Discrètement, bien qu’ayant reçu toutes les précautions pour ne rien laisser paraître, la peinture d’Emil Klein porte à sa surface le labeur de son processus de création. Plus encore qu’une trace ou un signe, c’est en tant qu’épaisseur qu’elle recouvre et occupe la toile. En superposant les couches jusqu’à satisfaction, l’artiste fabrique un feuilleté combinant en une même pâte tous ses essais. Seul l’ultime passage est visible, mais à fleur les sous-jacents s’expriment par écho. À de nombreux endroits on les devine, et avec eux les doutes et les trouvailles ; toutes ne sont pas conservées, pourtant, dans le braille de la matière subsistent les petites joies qui émaillent la pratique de la peinture quand, parfois, apparaît un instant de justesse.

Les formes qui restent – quelques lacets dénoués de lignes bleues – pourraient être des moments de topographie. Elles dessinent sur des fonds blancs des zones précises composées de lignes droites et d’espaces mous, souvent en goulot, qui jamais ne s’arrêtent en chemin. Les boucles sont toujours refermées et répondent subtilement à la géographie du tableau. L’œuvre finie met en tension l’animalité de sa peau avec la simplicité de ses motifs. Ainsi, les tracés de l’artiste sont autant les vainqueurs du combat que se livra à elle-même la composition, que l’ultime accident d’un processus long et lent, s’étant arrêté sans avoir dit son dernier mot.

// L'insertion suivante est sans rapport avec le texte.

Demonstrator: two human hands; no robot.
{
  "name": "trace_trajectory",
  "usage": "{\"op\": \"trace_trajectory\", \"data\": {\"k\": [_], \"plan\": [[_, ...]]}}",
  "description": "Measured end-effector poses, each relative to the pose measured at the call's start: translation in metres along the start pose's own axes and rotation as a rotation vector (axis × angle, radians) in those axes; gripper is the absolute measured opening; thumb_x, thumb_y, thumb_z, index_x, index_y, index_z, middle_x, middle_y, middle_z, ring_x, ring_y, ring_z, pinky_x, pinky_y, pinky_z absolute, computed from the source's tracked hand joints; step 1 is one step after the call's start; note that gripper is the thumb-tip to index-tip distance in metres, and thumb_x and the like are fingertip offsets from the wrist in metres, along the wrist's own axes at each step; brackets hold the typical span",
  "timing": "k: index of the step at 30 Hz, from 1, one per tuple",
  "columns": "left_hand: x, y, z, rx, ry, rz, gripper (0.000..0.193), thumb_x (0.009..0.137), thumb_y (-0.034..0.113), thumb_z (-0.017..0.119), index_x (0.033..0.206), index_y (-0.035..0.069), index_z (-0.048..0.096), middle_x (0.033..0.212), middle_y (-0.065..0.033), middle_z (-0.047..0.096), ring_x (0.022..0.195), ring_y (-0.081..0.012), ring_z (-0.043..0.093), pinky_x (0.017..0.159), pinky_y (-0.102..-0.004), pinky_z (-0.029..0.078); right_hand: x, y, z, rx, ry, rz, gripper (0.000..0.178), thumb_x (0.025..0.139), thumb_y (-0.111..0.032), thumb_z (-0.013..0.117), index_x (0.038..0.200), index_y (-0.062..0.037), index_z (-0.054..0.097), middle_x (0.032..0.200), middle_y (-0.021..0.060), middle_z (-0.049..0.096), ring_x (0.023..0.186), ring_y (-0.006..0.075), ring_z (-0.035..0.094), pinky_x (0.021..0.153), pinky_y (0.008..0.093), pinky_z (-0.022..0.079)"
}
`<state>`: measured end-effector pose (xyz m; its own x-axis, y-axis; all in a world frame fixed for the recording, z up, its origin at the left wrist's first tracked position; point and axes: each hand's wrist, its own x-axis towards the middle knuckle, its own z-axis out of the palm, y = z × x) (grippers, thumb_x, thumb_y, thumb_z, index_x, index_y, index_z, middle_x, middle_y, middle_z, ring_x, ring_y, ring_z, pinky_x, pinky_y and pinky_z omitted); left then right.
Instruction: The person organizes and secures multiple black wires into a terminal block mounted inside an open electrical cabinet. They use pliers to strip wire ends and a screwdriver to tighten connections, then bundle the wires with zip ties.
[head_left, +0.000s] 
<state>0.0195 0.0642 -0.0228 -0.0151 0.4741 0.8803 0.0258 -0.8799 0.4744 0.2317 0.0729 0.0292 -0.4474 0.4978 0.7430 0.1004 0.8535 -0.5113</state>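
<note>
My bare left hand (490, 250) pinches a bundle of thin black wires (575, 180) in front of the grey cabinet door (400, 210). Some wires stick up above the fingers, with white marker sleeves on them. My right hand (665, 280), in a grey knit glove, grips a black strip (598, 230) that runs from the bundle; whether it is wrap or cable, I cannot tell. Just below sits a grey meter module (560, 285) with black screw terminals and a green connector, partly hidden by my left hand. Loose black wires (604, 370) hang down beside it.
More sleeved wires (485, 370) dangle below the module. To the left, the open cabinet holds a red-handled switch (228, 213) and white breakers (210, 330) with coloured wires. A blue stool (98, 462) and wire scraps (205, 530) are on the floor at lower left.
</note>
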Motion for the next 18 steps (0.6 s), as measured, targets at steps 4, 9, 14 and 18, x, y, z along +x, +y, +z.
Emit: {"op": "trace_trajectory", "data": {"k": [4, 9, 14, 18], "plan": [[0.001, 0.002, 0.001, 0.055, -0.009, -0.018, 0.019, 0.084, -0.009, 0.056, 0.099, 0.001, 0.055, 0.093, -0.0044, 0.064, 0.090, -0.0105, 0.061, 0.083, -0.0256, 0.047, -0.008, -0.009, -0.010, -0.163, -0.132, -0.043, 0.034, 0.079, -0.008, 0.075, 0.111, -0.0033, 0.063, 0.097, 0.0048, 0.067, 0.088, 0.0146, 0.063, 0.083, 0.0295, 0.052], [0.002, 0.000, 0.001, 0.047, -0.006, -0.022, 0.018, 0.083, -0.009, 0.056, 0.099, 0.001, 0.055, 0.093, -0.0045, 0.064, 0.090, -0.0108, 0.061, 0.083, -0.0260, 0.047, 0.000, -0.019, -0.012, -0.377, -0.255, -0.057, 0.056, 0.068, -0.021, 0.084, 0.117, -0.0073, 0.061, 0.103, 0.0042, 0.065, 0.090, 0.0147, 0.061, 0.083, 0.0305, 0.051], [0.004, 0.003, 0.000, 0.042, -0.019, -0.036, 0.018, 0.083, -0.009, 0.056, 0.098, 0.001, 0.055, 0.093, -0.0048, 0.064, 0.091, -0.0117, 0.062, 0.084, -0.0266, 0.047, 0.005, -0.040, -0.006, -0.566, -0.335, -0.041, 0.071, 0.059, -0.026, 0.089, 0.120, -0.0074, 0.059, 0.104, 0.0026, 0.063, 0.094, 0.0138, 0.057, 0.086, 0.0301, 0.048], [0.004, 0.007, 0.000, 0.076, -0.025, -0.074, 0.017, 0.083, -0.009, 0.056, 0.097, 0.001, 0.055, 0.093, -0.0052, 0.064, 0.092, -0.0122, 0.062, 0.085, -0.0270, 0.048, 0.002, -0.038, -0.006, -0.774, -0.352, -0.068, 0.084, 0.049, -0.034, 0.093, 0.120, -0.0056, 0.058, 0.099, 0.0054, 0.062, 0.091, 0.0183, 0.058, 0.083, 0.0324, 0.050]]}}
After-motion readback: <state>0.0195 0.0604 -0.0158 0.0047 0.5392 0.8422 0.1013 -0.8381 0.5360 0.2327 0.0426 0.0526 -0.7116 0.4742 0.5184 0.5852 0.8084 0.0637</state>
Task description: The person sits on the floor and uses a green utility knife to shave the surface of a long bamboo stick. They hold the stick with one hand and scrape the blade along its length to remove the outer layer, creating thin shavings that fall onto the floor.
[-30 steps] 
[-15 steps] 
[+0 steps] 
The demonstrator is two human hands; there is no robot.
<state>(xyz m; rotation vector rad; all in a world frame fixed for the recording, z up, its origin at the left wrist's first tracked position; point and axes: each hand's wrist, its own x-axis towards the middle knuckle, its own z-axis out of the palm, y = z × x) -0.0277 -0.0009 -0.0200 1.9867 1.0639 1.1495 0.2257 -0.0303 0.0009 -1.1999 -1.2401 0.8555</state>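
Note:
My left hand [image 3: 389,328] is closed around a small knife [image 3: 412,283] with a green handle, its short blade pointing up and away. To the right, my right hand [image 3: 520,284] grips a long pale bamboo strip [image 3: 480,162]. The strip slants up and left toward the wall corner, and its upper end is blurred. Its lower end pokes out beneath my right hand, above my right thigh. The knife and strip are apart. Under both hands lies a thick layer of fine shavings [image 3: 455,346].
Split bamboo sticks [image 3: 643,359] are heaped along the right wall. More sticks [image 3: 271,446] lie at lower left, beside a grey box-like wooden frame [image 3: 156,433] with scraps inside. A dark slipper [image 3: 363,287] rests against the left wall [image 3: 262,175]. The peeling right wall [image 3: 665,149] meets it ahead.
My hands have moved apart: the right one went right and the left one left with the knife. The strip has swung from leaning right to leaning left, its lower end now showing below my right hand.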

Peut-être est-ce pour cette raison que la connivence entre les tableaux présentés par Emil Klein est aussi importante. D’un seul tableau Emil Klein aurait pu en produire douze, mais la réciproque ne fonctionne pas, des quatre qu’il présente il n’aurait pu en faire qu’un. Tout quatre semblent être issu d’un unique processus, une arborescence dont ils seraient les sauvegardes d’un certain nombre d’étapes intermédiaires. On songe à l’évolution du lit d’une rivière. Le sens du cours de l’eau ne change jamais, sa destination comme son origine est fixe, mais allant de l’un à l’autre le chemin change au fil du temps. S’asséchant pour renaître ailleurs, il laisse les traces de sa vigueur se recouvrir de poussière quand, plus loin, le courant l’a entrainé.